Yandex: Globale Expansionspläne

Der russische Internetgigant Yandex plant, einen Robotertaxidienst weltweit aufzubauen.

Seit 2017 tüftelt auch der Suchmaschinengigant aus Russland, Yandex, am Autonomen Fahren. Dabei hat man auch die Winterbedingungen im Auge. Man hat einen eigenen Lidar entworfen und kooperiert mit dem südkoreanischen Hersteller Hyundai.

Die Autonome Fahrzeugtechnik will das russische Unternehmen nun weltweit vermarkten. Dies soll innerhalb weniger Jahren gelingen, so das Unternehmen gegenüber Reuters. Vor allem in Russland, aber auch in Israel und bald auch in den USA ist eine Flotte unterwegs.

Mit seinem Dienst will Yandex mit den Platzhirschen für Fahrdienste, Lyft und Uber, in Konkurrenz treten. Dabei will man selbst nicht unter die Autobauer gehen, sondern die Technik für das Autonome Fahren in Fahrzeuge integrieren.

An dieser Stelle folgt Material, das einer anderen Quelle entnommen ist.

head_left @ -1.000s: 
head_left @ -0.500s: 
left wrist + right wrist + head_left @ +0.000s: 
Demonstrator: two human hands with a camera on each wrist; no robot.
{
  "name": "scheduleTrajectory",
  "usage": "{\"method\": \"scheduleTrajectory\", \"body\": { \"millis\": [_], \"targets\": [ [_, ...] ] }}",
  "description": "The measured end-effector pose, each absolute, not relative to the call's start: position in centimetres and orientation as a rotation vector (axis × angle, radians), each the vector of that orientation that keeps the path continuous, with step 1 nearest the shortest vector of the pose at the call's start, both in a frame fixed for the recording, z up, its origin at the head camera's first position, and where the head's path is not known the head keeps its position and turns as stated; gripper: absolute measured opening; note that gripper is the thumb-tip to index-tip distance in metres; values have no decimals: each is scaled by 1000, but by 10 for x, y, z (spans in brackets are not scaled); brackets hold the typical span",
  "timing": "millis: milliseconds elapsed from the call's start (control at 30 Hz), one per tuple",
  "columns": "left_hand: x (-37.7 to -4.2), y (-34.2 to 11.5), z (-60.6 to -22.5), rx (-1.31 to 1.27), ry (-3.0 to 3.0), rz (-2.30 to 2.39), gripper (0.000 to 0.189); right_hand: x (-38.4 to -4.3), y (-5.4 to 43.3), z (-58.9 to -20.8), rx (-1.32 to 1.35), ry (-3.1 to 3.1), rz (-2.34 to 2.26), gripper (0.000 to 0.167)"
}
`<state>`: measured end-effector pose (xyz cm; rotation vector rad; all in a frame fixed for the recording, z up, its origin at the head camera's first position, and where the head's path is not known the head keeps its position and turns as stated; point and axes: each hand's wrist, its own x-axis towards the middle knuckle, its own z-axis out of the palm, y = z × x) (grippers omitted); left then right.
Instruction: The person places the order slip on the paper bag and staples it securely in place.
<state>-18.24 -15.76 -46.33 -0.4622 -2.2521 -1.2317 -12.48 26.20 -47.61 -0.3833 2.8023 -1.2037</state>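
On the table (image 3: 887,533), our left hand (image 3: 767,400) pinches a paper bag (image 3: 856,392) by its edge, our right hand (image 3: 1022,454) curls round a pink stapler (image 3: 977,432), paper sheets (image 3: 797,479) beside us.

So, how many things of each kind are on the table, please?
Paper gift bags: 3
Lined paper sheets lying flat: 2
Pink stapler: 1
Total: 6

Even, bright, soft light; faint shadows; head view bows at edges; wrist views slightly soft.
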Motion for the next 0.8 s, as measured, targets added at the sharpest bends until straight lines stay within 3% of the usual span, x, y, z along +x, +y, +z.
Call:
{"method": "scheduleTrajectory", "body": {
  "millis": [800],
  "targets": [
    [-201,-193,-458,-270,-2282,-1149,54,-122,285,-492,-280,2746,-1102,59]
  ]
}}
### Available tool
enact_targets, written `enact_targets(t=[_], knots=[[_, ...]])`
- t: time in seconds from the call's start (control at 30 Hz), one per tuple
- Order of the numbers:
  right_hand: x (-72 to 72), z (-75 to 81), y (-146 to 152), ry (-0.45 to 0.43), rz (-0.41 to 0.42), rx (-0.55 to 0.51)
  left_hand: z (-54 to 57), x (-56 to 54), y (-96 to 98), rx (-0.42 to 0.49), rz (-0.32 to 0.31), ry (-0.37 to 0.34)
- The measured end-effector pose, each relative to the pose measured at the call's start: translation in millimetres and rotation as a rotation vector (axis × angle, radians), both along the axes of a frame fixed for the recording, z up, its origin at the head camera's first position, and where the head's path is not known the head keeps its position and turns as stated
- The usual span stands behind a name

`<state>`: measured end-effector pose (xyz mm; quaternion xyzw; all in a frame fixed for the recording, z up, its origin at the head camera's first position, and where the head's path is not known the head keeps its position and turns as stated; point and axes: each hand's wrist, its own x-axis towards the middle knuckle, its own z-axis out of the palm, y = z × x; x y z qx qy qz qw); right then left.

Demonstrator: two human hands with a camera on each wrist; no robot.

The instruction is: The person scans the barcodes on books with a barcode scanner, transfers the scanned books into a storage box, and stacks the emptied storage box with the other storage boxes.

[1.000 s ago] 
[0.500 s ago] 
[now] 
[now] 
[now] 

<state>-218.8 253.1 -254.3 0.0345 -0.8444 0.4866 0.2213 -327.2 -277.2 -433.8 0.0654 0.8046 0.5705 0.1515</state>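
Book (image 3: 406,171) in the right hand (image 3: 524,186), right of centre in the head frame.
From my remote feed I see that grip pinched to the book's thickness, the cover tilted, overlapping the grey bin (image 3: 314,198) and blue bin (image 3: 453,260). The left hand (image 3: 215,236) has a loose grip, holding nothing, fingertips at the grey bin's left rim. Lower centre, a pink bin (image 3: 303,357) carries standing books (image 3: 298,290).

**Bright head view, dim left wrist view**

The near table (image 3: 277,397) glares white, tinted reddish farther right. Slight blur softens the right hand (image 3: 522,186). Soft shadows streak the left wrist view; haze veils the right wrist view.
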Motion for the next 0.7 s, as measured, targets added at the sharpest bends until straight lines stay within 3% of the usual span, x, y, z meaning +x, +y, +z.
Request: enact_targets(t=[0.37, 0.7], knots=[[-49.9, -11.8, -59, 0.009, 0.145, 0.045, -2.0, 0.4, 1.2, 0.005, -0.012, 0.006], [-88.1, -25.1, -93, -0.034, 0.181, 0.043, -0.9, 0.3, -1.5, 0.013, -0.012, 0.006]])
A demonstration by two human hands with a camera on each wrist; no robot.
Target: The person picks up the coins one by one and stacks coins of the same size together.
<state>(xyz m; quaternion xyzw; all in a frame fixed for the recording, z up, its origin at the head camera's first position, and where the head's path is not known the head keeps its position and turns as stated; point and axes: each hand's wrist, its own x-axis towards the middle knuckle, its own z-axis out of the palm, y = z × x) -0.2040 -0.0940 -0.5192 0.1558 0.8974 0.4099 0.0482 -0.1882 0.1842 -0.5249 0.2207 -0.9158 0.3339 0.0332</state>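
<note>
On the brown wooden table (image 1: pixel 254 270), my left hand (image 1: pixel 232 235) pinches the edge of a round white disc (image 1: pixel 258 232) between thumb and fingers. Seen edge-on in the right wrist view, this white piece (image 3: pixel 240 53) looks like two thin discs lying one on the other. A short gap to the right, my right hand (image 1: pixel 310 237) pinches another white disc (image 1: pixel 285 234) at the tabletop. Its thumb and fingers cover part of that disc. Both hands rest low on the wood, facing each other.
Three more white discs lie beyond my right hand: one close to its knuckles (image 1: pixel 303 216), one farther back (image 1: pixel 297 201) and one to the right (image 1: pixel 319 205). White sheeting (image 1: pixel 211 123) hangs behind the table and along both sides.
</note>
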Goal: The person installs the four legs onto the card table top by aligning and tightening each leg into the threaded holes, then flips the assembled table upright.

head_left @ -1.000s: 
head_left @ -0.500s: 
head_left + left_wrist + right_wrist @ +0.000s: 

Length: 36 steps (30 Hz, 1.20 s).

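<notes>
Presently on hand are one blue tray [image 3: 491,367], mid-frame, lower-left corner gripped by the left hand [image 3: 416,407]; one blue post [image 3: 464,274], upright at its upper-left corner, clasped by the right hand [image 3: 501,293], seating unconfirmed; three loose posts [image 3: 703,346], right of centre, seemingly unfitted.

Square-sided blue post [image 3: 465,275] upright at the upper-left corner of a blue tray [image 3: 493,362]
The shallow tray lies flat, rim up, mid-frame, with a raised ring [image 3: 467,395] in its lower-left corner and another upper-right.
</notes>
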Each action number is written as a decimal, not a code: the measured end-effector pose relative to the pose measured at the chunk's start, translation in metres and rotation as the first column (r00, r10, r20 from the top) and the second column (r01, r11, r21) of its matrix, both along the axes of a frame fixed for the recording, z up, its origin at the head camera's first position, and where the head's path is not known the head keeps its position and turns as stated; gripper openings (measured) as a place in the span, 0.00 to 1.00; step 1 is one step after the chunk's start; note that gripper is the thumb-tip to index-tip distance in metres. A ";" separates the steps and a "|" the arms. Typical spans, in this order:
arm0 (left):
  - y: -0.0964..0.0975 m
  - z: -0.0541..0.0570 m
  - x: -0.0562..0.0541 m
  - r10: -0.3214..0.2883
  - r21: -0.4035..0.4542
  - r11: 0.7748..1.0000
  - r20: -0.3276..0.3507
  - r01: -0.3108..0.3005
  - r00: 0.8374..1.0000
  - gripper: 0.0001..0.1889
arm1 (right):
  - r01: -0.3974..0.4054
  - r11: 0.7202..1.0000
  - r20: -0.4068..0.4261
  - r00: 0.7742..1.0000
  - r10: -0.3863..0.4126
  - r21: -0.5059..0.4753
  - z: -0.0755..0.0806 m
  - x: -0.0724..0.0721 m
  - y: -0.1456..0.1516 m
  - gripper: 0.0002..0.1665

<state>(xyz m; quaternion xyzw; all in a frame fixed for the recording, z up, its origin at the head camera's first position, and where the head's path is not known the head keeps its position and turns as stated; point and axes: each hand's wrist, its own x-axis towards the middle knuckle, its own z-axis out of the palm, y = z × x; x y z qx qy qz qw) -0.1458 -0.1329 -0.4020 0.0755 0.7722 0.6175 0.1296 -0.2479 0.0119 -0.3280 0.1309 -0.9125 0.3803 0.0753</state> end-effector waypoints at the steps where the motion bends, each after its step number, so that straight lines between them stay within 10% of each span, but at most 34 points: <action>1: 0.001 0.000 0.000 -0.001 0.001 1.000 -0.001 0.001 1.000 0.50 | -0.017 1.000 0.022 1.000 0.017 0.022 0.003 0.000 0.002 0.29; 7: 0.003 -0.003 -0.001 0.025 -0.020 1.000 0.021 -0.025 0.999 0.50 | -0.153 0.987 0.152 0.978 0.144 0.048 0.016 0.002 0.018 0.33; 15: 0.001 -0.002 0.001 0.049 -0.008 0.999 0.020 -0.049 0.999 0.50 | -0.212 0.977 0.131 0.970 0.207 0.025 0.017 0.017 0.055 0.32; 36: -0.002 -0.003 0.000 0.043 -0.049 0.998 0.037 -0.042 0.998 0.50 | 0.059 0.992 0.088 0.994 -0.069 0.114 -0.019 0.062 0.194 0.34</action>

Die Entwicklung hat Yandex bisher 2,2 Milliarden Rubel – umgerechnet rund 26 Millionen Euro – gekostet. Doch die Kosten für die Technik sinkt und hat sich innerhalb von drei Jahren halbiert. Mit 110 Fahrzeugen, so das Unternehmen, hat man 3,8 Millionen Testkilometer zurückgelegt. Zum Vergleich: Der Branchenprimus Waymo hat über 20 Millionen Testmeilen erreicht, forscht aber als vormals Google schon seit über zehn Jahren am Autonomen Fahren.

Zwar ist der Betrieb in einigen US-Bundesstaaten erlaubt und auch in Russland und Israel kann man die Fahrzeuge testen, wenn Bordpersonal vorhanden ist, jedoch fehlt für einen kommerziellen Ansatz die gesetzliche Grundlage.

Neben dem Robotertaxidienst testet Yandex auch Autonome Lieferbots mit Namen Yandex.Eda. Hersteller wie Daimler konzentrieren sich derweil verstärkt auf die Automatisierung der Nutzfahrzeuge.